__Task instructions__. A verbatim transcript of the lines below, starting at the first and ending with the one that holds "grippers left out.", is what should be produced.

__Data section__.
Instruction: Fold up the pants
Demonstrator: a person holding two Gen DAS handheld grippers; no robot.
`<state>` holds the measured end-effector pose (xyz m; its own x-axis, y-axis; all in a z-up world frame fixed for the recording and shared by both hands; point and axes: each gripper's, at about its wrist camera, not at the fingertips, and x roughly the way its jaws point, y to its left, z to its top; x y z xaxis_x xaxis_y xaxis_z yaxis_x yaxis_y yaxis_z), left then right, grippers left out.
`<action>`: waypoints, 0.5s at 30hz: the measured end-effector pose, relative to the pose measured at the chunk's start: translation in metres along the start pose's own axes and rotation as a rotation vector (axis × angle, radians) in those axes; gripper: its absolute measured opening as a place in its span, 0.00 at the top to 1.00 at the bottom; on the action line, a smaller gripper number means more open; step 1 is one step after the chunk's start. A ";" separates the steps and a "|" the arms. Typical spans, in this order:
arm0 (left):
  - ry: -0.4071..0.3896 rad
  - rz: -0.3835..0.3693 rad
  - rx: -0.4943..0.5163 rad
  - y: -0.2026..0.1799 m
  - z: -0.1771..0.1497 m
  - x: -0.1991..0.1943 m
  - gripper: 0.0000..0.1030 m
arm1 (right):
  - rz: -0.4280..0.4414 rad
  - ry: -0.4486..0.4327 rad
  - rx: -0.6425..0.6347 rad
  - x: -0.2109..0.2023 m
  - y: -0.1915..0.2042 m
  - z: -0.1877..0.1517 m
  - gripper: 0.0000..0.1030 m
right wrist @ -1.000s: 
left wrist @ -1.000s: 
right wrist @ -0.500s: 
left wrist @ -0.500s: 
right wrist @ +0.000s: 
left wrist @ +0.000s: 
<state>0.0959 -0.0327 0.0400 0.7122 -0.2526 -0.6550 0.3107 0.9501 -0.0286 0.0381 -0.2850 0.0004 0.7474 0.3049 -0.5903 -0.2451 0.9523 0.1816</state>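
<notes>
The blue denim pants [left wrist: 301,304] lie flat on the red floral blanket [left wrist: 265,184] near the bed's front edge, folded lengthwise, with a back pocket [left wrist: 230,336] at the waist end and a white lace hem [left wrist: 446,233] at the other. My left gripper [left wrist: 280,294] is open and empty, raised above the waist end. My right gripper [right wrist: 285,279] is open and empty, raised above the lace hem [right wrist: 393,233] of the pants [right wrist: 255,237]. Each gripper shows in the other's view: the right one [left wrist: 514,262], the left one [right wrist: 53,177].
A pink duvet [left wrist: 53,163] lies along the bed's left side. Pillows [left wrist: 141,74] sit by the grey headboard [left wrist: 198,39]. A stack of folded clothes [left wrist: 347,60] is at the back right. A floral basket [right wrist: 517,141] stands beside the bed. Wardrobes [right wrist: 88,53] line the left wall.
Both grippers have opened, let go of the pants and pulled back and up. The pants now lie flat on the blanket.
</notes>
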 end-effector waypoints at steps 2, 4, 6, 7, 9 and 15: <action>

__Reply to the exercise__.
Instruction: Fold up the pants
Demonstrator: a person holding two Gen DAS handheld grippers; no robot.
`<state>` holds the measured end-effector pose (xyz m; its own x-axis, y-axis; all in a z-up world frame fixed for the recording and shared by both hands; point and axes: each gripper's, at about its wrist camera, not at the fingertips, and x roughly the way its jaws point, y to its left, z to its top; x y z xaxis_x xaxis_y xaxis_z yaxis_x yaxis_y yaxis_z), left then right, grippers left out.

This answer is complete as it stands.